§ Brief
Scan the records for lines with the word "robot", and copy every such line.

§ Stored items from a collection
::::::::

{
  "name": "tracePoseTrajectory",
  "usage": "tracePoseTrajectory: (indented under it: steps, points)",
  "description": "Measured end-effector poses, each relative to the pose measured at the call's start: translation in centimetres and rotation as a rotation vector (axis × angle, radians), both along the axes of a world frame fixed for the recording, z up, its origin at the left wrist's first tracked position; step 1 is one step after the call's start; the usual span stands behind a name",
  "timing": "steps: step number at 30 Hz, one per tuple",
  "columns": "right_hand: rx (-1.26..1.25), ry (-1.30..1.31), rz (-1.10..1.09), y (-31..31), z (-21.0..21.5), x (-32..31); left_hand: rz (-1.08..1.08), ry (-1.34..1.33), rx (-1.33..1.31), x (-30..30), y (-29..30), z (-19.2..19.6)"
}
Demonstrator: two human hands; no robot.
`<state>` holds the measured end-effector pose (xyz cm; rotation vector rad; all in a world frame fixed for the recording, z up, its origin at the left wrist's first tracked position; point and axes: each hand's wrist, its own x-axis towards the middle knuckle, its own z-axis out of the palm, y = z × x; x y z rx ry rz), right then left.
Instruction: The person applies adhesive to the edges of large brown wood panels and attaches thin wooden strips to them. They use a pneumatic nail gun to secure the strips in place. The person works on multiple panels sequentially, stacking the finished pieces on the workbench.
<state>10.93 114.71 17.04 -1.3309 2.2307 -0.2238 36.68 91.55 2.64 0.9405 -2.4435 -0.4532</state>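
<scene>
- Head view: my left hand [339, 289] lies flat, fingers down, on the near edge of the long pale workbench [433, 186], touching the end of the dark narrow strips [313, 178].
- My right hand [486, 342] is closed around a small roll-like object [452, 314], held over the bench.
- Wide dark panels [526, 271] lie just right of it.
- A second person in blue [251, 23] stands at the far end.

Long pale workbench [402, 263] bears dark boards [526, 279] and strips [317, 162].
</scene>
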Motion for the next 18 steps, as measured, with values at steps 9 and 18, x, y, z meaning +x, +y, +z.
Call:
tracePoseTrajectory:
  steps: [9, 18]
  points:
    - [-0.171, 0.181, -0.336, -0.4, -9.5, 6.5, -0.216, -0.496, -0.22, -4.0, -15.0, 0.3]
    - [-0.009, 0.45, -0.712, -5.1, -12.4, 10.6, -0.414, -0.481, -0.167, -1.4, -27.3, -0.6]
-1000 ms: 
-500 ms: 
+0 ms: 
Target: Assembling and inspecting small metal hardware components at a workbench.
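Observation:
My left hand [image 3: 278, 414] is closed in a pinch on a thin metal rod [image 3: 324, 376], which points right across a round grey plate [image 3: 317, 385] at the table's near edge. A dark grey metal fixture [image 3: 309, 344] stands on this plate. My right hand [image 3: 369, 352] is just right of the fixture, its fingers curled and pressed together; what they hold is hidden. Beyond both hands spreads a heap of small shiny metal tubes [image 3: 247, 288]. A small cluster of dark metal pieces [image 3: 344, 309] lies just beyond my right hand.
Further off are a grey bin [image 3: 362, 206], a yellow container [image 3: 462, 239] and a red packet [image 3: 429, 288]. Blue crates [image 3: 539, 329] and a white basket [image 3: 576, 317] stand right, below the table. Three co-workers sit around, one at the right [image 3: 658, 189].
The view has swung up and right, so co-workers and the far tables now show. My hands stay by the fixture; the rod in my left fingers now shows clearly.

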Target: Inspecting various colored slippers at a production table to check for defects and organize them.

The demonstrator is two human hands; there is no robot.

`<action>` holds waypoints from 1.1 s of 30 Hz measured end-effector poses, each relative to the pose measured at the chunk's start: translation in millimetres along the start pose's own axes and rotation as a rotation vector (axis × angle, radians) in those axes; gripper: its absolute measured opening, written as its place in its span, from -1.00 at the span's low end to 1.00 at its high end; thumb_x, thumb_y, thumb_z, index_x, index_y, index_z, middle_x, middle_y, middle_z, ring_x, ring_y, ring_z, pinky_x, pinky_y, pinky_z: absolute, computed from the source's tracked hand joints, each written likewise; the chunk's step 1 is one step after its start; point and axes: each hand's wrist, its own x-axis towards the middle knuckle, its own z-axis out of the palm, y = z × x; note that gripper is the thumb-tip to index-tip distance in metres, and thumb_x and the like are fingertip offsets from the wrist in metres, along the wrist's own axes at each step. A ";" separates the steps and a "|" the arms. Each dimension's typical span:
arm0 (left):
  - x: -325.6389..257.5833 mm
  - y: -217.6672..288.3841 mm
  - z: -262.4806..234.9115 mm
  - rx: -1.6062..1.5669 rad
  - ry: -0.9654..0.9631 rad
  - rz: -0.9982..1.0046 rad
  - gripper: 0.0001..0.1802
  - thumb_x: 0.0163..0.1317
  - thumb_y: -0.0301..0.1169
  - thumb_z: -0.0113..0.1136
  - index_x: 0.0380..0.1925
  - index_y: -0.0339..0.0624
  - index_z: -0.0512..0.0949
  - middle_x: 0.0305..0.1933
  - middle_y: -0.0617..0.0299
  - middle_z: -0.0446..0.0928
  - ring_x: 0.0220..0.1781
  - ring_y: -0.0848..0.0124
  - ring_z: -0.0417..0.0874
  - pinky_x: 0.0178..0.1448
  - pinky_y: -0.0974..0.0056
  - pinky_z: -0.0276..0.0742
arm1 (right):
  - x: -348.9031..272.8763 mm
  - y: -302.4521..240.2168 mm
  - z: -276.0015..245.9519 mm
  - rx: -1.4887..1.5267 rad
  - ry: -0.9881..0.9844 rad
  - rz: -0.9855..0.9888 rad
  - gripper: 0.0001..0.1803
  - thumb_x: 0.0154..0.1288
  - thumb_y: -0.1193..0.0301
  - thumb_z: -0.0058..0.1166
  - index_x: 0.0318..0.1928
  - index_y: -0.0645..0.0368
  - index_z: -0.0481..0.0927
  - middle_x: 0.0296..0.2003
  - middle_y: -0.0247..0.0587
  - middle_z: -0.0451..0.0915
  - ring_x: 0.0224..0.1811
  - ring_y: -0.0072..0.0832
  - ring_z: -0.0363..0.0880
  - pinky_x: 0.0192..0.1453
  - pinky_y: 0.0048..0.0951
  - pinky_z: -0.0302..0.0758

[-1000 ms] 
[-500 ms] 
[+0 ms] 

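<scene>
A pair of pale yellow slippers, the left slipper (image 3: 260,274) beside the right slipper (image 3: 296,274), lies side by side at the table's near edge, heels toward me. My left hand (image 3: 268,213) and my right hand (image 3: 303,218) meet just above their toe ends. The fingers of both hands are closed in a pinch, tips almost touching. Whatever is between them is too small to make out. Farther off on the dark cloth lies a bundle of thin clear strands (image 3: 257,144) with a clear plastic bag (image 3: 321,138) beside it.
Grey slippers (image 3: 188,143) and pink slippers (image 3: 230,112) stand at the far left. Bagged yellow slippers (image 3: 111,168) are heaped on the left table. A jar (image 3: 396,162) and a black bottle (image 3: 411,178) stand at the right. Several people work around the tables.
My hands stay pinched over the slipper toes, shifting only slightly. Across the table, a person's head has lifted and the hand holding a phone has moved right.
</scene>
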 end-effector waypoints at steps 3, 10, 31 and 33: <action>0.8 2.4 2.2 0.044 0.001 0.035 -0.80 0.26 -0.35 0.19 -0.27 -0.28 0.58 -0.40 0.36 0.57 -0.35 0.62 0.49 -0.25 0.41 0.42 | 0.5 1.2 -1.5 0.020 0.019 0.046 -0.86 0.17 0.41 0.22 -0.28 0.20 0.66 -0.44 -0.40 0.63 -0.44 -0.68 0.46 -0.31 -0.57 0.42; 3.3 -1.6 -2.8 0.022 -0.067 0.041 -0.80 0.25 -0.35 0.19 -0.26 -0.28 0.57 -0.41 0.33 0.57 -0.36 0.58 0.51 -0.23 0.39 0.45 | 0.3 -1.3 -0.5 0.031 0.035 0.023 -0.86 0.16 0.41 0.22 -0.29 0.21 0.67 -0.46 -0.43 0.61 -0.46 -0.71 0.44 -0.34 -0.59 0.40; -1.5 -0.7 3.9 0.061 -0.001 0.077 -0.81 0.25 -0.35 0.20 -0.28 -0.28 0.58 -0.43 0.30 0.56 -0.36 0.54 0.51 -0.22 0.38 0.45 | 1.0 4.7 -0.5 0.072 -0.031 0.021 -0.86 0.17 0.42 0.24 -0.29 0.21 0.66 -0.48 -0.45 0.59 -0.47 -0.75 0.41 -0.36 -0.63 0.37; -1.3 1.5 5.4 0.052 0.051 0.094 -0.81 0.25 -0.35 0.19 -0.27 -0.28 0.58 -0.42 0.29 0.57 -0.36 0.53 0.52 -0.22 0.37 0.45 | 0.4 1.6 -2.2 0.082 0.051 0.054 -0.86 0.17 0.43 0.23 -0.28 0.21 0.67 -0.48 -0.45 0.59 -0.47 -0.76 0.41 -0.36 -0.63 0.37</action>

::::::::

§ Output of the exercise
Demonstrator: two human hands; no robot.
The demonstrator is two human hands; there is no robot.

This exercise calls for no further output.